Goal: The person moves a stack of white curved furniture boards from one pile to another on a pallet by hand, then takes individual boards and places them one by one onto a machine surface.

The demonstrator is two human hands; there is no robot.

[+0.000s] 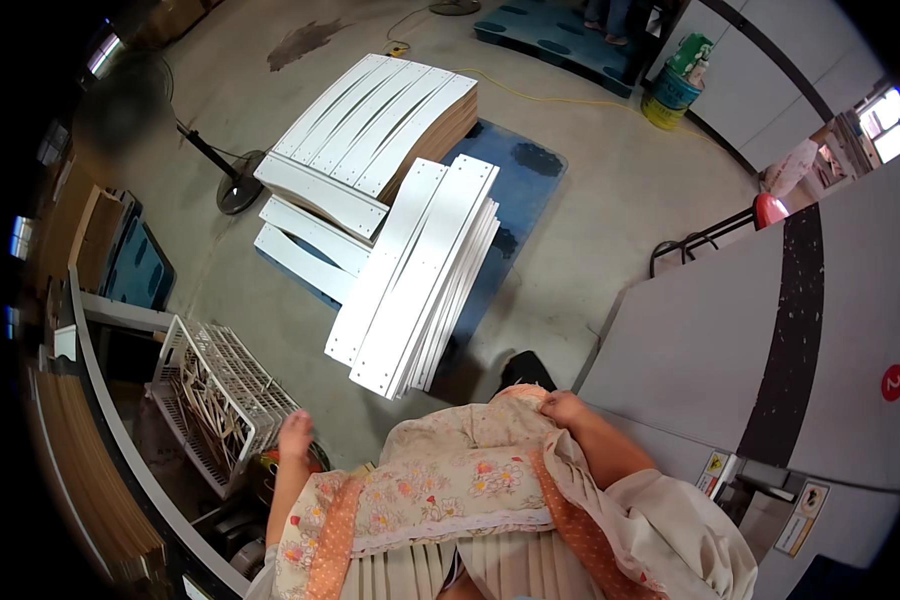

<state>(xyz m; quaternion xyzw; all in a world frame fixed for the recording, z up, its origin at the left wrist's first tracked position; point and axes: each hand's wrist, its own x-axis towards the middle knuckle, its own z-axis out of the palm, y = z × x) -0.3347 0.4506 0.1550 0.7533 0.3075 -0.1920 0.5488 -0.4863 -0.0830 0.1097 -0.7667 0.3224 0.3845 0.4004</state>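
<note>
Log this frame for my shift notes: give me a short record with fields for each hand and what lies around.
left hand: hangs free, holds nothing, above the wire crate
right hand: on the apron hem, grip unclear
floor: white panels stacked on a blue pallet
right side: grey machine top

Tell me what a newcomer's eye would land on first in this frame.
The stacks of long white panels on a blue pallet fill the centre of the floor. Lower left stands a white wire crate of thin strips, near the left hand. The right hand grips the floral apron beside a grey machine top.
</note>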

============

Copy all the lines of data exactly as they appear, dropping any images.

§ Problem solution:
Goal: The person moves a stack of white curved furniture boards from one pile to another on a pallet by hand, then takes individual boards and places them one by one onto a machine surface.

The demonstrator is two human hands; there is no robot.

[+0.000s] 

<state>(xyz m; quaternion xyzw; all in a world frame fixed for the recording, z up, its origin at the left wrist's first tracked position; point and axes: each hand's wrist, its own x-axis towards the middle knuckle, its own z-axis out of the palm, y = z × x) -0.3347 0.4506 0.1550 0.7533 0.3075 -0.1920 0.5488 -0.4863 -0.0830 0.1097 -0.7667 0.3224 0.3845 0.4004</state>
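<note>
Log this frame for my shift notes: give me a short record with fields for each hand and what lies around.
left hand: hangs free, holds nothing, above the wire crate
right hand: on the apron hem, grip unclear
floor: white panels stacked on a blue pallet
right side: grey machine top

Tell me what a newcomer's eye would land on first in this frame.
The stacks of long white panels on a blue pallet fill the centre of the floor. Lower left stands a white wire crate of thin strips, near the left hand. The right hand grips the floral apron beside a grey machine top.
</note>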

The given answer completes the exercise.